WORK ORDER:
Exact copy required. Repeat the records, but keep the pictures out.

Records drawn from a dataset

____________

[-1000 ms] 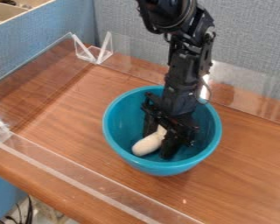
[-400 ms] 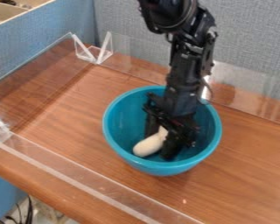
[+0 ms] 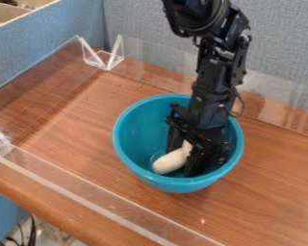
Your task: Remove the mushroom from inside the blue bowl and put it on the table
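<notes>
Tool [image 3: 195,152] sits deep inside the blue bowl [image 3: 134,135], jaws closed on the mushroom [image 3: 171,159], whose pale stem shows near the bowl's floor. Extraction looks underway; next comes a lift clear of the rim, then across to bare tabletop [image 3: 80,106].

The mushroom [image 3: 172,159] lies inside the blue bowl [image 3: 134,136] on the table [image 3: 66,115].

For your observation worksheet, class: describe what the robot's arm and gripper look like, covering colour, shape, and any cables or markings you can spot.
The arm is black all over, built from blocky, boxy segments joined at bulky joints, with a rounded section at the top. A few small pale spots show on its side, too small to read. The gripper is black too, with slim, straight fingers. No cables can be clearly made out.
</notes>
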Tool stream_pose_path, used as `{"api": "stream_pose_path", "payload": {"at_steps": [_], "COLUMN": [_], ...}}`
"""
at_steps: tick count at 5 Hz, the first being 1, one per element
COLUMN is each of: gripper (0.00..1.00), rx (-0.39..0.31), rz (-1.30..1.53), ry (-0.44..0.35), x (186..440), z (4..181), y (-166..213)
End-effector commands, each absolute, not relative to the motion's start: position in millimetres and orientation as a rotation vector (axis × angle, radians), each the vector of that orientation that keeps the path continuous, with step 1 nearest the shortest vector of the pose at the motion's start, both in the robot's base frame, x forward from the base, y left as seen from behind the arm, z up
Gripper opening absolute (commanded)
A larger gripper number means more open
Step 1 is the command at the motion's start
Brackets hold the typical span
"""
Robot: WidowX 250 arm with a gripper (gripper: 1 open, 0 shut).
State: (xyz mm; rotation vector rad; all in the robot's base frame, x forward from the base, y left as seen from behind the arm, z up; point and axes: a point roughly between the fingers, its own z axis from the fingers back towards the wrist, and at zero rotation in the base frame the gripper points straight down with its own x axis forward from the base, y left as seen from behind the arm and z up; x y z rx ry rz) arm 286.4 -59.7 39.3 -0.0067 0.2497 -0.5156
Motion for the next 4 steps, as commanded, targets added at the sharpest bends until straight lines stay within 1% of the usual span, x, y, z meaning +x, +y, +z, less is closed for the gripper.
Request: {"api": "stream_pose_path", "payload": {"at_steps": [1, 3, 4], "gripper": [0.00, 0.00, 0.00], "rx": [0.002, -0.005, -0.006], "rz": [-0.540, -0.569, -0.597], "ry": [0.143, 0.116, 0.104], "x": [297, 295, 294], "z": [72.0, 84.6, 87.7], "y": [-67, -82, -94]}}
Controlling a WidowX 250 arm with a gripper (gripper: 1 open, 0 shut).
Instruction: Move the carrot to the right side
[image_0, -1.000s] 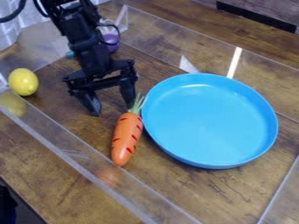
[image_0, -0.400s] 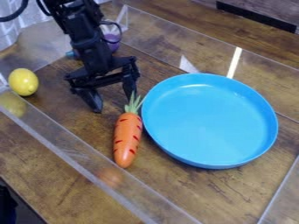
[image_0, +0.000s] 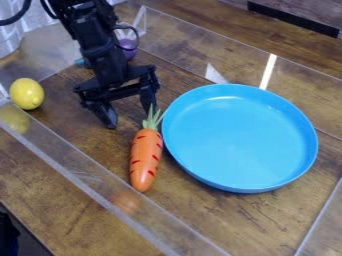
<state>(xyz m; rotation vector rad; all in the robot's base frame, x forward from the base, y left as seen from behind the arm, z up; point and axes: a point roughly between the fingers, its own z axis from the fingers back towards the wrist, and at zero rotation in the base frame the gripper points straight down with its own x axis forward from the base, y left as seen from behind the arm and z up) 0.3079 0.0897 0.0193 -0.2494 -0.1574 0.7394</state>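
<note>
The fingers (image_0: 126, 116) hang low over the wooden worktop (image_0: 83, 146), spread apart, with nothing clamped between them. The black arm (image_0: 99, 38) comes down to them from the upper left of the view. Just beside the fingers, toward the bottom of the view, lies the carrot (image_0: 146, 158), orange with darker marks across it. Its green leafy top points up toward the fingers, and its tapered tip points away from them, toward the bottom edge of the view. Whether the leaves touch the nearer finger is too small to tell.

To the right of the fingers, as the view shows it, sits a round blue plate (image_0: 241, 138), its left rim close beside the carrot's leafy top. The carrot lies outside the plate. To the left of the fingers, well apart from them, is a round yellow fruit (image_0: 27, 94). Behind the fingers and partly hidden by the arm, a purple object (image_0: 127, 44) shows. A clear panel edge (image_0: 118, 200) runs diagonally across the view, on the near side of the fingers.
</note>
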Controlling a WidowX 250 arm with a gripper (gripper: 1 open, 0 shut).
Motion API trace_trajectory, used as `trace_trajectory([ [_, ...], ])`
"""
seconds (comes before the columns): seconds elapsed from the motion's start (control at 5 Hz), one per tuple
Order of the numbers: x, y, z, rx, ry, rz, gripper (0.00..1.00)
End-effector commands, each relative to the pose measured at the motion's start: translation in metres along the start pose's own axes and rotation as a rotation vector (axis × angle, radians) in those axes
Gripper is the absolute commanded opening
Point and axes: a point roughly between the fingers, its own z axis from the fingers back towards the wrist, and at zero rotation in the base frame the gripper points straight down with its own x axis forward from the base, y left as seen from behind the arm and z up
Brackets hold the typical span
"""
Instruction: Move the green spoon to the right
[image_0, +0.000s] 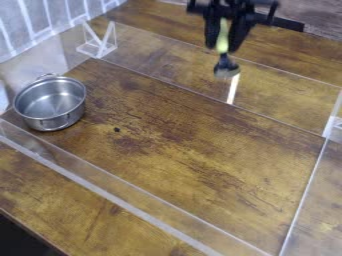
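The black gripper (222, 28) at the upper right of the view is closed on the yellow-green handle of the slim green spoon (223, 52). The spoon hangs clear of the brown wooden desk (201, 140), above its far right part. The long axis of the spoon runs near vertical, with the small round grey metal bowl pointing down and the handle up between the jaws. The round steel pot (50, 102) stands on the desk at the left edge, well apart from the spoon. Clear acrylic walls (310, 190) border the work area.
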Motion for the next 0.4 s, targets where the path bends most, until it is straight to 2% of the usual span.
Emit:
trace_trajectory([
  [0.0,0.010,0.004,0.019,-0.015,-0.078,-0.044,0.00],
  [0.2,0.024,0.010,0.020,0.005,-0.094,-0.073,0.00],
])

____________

WRITTEN ANSWER:
[-1000 ms] 
[-400 ms] 
[+0 ms] 
Your task: Remove the mushroom from inside the blue bowl and put it on the table
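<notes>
Tool [image 3: 195,152] sits deep inside the blue bowl [image 3: 134,135], jaws closed on the mushroom [image 3: 171,159], whose pale stem shows near the bowl's floor. Extraction looks underway; next comes a lift clear of the rim, then across to bare tabletop [image 3: 80,106].

The mushroom [image 3: 172,159] lies inside the blue bowl [image 3: 134,136] on the table [image 3: 66,115].

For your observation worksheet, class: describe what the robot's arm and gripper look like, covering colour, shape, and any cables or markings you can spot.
The arm is black all over, built from blocky, boxy segments joined at bulky joints, with a rounded section at the top. A few small pale spots show on its side, too small to read. The gripper is black too, with slim, straight fingers. No cables can be clearly made out.
</notes>
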Tool stream_pose_path, used as `{"api": "stream_pose_path", "payload": {"at_steps": [_], "COLUMN": [_], ...}}`
"""
at_steps: tick count at 5 Hz, the first being 1, one per element
COLUMN is each of: gripper (0.00..1.00), rx (-0.39..0.31), rz (-1.30..1.53), ry (-0.44..0.35), x (186..440), z (4..181), y (-166..213)
End-effector commands, each absolute, not relative to the motion's start: position in millimetres and orientation as a rotation vector (axis × angle, radians), each the vector of that orientation that keeps the path continuous, with step 1 nearest the shortest vector of the pose at the motion's start, both in the robot's base frame, x forward from the base, y left as seen from behind the arm, z up
Gripper opening absolute (commanded)
A larger gripper number means more open
Step 1 is the command at the motion's start
Brackets hold the typical span
"""
Robot: WidowX 250 arm with a gripper (gripper: 1 open, 0 shut).
State: (xyz mm; rotation vector rad; all in the robot's base frame, x forward from the base, y left as seen from behind the arm, z up; point and axes: a point roughly between the fingers, its own z axis from the fingers back towards the wrist, and at zero rotation in the base frame the gripper points straight down with its own x axis forward from the base, y left as seen from behind the arm and z up; x y z rx ry rz) arm 286.4 -59.7 39.3 -0.0067 0.2497 -0.5156
Motion for the next 4 steps, as commanded, targets added at the sharpest bends until straight lines stay within 1% of the usual span, x, y, z meaning +x, +y, +z, less is closed for the gripper.
Request: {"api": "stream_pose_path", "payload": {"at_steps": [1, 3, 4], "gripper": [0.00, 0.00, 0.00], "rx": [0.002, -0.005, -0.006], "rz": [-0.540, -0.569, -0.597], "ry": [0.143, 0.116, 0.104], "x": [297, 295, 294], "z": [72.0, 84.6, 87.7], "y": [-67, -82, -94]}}
Controlling a WidowX 250 arm with a gripper (gripper: 1 open, 0 shut).
Instruction: Move the carrot to the right side
[image_0, -1.000s] 
[image_0, -0.400s] 
[image_0, +0.000s] 
<state>(xyz m; rotation vector rad; all in the robot's base frame, x forward from the base, y left as seen from behind the arm, z up; point and axes: a point roughly between the fingers, its own z axis from the fingers back towards the wrist, and at zero rotation in the base frame the gripper points straight down with its own x axis forward from the base, y left as seen from behind the arm and z up) 0.3079 0.0897 0.0193 -0.2494 -0.1574 0.7394</state>
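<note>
The fingers (image_0: 126, 116) hang low over the wooden worktop (image_0: 83, 146), spread apart, with nothing clamped between them. The black arm (image_0: 99, 38) comes down to them from the upper left of the view. Just beside the fingers, toward the bottom of the view, lies the carrot (image_0: 146, 158), orange with darker marks across it. Its green leafy top points up toward the fingers, and its tapered tip points away from them, toward the bottom edge of the view. Whether the leaves touch the nearer finger is too small to tell.

To the right of the fingers, as the view shows it, sits a round blue plate (image_0: 241, 138), its left rim close beside the carrot's leafy top. The carrot lies outside the plate. To the left of the fingers, well apart from them, is a round yellow fruit (image_0: 27, 94). Behind the fingers and partly hidden by the arm, a purple object (image_0: 127, 44) shows. A clear panel edge (image_0: 118, 200) runs diagonally across the view, on the near side of the fingers.
</note>
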Controlling a WidowX 250 arm with a gripper (gripper: 1 open, 0 shut).
Motion API trace_trajectory, used as `trace_trajectory([ [_, ...], ])`
"""
seconds (comes before the columns): seconds elapsed from the motion's start (control at 5 Hz), one per tuple
Order of the numbers: x, y, z, rx, ry, rz, gripper (0.00..1.00)
End-effector commands, each relative to the pose measured at the motion's start: translation in metres along the start pose's own axes and rotation as a rotation vector (axis × angle, radians) in those axes
Gripper is the absolute commanded opening
Point and axes: a point roughly between the fingers, its own z axis from the fingers back towards the wrist, and at zero rotation in the base frame the gripper points straight down with its own x axis forward from the base, y left as seen from behind the arm and z up
Brackets hold the typical span
"""
Instruction: Move the green spoon to the right
[image_0, +0.000s] 
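The black gripper (222, 28) at the upper right of the view is closed on the yellow-green handle of the slim green spoon (223, 52). The spoon hangs clear of the brown wooden desk (201, 140), above its far right part. The long axis of the spoon runs near vertical, with the small round grey metal bowl pointing down and the handle up between the jaws. The round steel pot (50, 102) stands on the desk at the left edge, well apart from the spoon. Clear acrylic walls (310, 190) border the work area.
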Motion for the next 0.4 s, targets where the path bends most, until it is straight to 2% of the usual span.
Emit:
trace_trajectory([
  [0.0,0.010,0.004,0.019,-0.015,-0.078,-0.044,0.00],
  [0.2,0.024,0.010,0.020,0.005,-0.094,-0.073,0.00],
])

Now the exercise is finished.